Pursuant to the Pooling and Administration Agreement, dated as of December
8, 1994 (as it may be amended, supplemented or otherwise modified from time to
time and as supplemented hereby, the "Pooling and Administration Agreement"),
among NAFCO, the Administrator and the Trustee, NAFCO may from time to time
direct the Trustee to issue, on behalf of the Trust, one or more Series of
Certificates representing undivided interests in the Trust. Certain terms
applicable to any such Series are to be set forth in a Supplement.

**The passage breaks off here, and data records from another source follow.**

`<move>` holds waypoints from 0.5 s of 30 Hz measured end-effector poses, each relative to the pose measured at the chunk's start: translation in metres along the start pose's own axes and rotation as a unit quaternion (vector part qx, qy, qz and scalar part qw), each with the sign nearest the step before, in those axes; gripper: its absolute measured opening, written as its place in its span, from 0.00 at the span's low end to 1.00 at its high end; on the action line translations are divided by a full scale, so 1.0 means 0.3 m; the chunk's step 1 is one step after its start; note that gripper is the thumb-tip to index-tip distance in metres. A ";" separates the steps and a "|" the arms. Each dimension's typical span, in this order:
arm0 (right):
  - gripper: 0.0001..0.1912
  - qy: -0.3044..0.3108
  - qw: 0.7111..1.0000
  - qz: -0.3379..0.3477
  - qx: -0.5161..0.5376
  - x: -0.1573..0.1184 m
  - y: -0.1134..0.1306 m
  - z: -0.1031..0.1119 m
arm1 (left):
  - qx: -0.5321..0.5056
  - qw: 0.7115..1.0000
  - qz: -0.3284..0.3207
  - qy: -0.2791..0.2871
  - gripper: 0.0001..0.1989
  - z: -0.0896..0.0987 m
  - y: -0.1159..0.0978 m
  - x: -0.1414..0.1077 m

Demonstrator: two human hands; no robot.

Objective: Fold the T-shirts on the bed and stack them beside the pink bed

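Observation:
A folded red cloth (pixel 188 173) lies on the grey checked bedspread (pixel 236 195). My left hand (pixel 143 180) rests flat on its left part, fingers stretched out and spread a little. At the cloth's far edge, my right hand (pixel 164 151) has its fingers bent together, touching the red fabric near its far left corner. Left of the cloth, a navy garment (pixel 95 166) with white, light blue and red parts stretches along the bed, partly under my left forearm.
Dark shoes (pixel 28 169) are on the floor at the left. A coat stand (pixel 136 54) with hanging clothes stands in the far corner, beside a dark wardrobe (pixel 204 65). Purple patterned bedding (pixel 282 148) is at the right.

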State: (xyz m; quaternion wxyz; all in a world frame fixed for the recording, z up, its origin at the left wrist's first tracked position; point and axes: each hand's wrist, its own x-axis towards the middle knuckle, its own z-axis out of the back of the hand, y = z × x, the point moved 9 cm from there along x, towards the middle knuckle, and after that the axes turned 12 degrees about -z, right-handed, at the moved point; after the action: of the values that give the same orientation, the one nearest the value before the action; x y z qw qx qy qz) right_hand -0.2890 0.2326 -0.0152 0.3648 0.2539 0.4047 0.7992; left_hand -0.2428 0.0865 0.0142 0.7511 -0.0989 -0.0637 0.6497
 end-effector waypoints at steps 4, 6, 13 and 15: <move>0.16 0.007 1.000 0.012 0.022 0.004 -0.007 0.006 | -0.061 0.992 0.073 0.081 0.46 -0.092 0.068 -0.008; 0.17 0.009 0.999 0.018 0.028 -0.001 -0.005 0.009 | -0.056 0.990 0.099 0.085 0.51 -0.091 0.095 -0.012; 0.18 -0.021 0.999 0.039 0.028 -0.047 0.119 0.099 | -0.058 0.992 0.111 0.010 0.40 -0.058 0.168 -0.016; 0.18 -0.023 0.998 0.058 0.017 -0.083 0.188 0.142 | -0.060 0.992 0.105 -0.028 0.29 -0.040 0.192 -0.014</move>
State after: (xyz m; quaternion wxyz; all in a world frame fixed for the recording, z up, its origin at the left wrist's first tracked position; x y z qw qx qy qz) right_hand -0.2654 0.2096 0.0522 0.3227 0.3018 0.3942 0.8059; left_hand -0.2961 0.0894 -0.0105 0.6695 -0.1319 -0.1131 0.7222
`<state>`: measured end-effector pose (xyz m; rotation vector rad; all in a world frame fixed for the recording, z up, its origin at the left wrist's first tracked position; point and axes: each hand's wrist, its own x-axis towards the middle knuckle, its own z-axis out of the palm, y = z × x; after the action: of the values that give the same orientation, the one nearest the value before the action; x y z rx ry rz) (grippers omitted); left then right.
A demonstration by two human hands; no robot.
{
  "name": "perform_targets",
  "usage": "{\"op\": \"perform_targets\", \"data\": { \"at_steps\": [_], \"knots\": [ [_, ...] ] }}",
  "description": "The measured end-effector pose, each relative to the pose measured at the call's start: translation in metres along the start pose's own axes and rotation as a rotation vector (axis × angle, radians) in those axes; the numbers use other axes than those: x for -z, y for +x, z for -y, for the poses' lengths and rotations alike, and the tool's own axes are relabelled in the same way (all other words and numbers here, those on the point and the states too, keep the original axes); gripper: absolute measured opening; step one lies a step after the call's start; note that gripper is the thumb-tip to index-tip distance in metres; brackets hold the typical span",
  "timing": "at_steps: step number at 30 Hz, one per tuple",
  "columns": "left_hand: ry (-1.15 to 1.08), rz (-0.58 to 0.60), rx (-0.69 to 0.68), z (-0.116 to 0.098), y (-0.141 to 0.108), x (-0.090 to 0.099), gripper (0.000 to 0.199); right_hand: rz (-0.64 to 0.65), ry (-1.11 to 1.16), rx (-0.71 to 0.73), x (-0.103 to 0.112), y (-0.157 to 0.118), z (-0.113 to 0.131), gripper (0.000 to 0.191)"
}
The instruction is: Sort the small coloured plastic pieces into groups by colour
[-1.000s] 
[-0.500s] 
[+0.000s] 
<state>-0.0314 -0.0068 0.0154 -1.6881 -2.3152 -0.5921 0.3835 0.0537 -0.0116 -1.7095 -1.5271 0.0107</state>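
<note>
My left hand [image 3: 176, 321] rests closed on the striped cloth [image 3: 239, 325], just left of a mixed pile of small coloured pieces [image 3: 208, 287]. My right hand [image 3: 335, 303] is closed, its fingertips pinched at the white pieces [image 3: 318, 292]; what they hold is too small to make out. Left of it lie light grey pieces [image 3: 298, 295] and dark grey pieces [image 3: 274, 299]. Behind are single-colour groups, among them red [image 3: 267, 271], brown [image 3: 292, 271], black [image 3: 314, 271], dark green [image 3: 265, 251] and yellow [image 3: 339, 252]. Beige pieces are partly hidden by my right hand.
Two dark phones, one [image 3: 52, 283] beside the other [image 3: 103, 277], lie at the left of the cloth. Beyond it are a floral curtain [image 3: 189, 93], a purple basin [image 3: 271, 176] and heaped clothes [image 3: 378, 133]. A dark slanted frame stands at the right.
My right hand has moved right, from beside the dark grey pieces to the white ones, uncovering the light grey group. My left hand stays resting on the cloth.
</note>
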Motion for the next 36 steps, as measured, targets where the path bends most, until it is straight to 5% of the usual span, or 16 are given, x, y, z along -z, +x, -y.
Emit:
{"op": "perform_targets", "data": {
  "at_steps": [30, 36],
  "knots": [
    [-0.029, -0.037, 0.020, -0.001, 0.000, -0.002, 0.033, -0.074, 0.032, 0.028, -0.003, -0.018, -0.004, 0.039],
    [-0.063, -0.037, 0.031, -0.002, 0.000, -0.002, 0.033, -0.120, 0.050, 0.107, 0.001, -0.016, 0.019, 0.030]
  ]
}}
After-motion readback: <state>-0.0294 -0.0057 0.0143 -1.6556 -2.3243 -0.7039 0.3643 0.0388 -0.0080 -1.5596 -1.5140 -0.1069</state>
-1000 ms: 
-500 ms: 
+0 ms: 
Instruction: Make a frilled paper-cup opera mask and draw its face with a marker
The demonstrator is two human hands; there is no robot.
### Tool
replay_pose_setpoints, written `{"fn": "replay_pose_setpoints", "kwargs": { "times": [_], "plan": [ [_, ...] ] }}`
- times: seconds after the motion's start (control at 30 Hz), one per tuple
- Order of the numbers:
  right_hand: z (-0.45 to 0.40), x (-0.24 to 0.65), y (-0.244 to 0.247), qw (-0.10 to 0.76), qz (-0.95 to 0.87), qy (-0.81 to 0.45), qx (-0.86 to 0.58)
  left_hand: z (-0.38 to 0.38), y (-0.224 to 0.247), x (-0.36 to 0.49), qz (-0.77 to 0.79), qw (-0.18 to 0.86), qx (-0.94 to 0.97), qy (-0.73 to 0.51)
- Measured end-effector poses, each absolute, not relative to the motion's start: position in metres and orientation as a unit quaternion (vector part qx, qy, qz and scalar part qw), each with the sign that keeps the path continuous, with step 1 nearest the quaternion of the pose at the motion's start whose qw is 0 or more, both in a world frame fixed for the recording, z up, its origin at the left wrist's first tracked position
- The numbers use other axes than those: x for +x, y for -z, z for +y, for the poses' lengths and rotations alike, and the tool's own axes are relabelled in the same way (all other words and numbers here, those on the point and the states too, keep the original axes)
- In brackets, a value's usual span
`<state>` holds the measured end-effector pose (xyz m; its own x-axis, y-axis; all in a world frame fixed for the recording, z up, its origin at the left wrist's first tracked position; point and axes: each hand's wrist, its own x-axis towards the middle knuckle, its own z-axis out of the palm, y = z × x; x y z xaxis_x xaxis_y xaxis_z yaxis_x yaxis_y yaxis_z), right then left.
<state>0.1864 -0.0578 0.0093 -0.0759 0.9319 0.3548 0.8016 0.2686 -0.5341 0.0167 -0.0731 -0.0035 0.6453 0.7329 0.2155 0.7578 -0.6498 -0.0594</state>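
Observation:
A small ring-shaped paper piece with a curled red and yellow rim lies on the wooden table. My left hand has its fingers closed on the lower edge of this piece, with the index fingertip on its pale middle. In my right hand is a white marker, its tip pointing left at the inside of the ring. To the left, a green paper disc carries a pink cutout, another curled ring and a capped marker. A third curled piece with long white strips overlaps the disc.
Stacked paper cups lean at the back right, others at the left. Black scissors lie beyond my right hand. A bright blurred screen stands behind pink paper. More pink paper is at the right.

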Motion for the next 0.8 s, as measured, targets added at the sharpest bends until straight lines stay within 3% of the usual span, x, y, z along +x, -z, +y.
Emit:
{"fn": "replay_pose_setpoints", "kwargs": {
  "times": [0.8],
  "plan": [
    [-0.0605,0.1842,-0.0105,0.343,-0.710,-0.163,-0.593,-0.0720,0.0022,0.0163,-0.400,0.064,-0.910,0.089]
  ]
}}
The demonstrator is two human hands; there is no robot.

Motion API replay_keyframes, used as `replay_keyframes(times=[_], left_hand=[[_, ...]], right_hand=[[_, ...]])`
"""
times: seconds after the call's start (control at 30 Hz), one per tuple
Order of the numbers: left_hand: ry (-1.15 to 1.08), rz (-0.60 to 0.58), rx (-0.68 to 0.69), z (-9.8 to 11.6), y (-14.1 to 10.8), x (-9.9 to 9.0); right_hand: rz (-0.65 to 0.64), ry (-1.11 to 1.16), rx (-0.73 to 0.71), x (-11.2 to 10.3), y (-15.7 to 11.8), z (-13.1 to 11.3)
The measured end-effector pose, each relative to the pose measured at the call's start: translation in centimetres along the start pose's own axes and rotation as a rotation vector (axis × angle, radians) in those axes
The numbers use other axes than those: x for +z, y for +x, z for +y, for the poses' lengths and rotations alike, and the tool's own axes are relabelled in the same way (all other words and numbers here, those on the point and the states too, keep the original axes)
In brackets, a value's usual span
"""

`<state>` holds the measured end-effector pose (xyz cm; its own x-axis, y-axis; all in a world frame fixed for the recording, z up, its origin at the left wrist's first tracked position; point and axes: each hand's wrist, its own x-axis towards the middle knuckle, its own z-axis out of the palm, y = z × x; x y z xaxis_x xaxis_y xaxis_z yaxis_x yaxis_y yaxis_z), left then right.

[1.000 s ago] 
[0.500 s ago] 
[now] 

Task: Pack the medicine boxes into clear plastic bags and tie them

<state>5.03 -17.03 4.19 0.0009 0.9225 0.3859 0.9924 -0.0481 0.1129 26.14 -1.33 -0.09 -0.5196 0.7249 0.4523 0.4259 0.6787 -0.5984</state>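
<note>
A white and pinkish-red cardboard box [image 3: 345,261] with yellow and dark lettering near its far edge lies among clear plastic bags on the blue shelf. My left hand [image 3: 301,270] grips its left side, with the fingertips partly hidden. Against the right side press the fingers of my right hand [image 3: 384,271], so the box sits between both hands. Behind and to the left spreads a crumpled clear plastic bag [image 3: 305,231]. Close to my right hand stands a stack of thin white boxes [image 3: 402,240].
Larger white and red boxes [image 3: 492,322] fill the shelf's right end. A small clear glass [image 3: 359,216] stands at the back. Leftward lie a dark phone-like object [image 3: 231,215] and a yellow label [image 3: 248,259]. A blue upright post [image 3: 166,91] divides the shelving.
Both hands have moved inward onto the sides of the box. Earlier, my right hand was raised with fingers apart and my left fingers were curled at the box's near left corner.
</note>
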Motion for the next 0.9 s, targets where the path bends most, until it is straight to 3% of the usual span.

Pursuant to this Supplement, NAFCO and the Trustee shall create a Series of
Certificates and specify certain terms thereof.
ARTICLE I
DEFINITIONS; INCORPORATION OF TERMS OF
Pooling and Administration AGREEMENT
SECTION 1.01 Definitions. (a) Capitalized terms that are used but not
defined herein have the meanings that Appendix A to the Pooling and
Administration Agreement ascribes to such terms. In addition, this Supplement
shall be interpreted in accordance with the conventions set forth in Parts B, C
and D of that Appendix A. Except as expressly provided otherwise herein,
references herein to an "Article," "Section," or "clause" refer to an Article,
Section, or clause of this Supplement.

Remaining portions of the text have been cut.